Tormented by daft.ie and lured in by landlords, Aoife Valentine finds herself losing the househunting battle.
Home: where Mammy is always there to cook for you, bills don’t really exist and you probably don’t run the risk of catching typhoid. It’s easy to see why moving out is usually a mildly scary but rather exciting venture. Growing up, becoming a real person, all that jazz – thrilling altogether. At least, until you venture onto Daft.
When the website actually chooses to function correctly, which is not as often as you would think, there is still an endless list of troubles. Landlords and letting agents may advertise their properties but in reality, they’re just teasing you.
They like to play hard to get – either they don’t put up photos of their property, leaving you wanting its perfect location but fearing that the lack of images means you’ll be living in a hovel, or they simply don’t answer their phones. Ever.
If it’s not that, they’re playing other games. Sneaky games. They lull you into a sense of false hope, where you’re led to believe you’ll be paying a stupidly low rent, only for them to later reveal that you will in fact be sharing the room with a total stranger. This also makes entering the maximum rent for a room option essentially redundant, just to screw with your search a little more. Boo-urns.

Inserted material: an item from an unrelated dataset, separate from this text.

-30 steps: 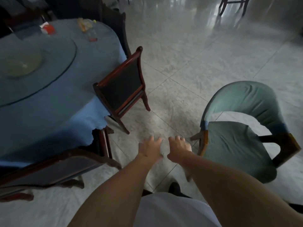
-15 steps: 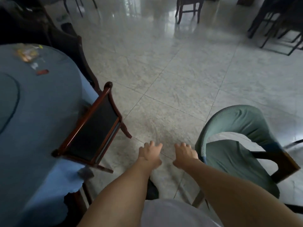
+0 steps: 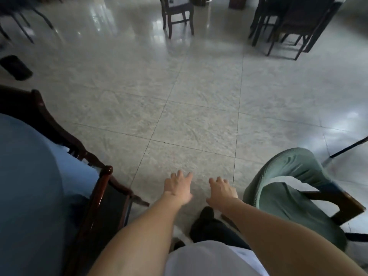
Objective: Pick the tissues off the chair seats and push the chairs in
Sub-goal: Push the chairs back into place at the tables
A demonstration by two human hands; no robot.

If you’re lucky enough to get someone to actually answer their phone, and they don’t automatically assume you’re the devil incarnate come to wreck the gaff with your wild and crazy parties simply because you’re not a mature student, you might actually get around to viewing the place. At this point you’ll realise that the “10 minutes walk to UCD” actually means that you’ll have a good half hour walk, after a short journey in a hot air balloon, before you’re even in the general vicinity of a UCD gate.
It will also become apparent that “cosy” either means, “Your room is actually located in the closet under the stairs,” or that the double room you’re paying over the odds for is actually the size of a postage stamp. The fact that they managed to somehow squeeze a double bed into the space almost becomes impressive rather than infuriating. Landlords of Dublin 4 please be aware: Just because you put a double bed in the room, doesn’t make it a double room. You’re just making me claustrophobic.
And finally, the most heartbreaking of them all – you’ve found the perfect place and fought your way past all the hurdles: you’ve beaten the terrible search system, you’ve managed to pin down that elusive landlord and most importantly, you’ve finally mastered that hot air balloon, only to be finally told that they let the room earlier in the week, but forgot to take the ad down. It’s almost soul destroying to have to begin the process all over again.
I think I may just take up residence in the Water Tower. I hear Hugh Brady’s lease is up soon.